▸ Given material

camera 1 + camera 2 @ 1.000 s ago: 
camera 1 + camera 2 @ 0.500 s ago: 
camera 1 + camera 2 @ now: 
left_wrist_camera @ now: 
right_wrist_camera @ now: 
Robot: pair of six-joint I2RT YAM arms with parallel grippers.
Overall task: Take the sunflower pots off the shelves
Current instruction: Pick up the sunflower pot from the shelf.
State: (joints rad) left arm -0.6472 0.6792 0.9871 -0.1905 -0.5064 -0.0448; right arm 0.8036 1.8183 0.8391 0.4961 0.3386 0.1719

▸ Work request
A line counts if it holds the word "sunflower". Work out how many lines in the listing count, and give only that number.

▸ Response for this exercise
2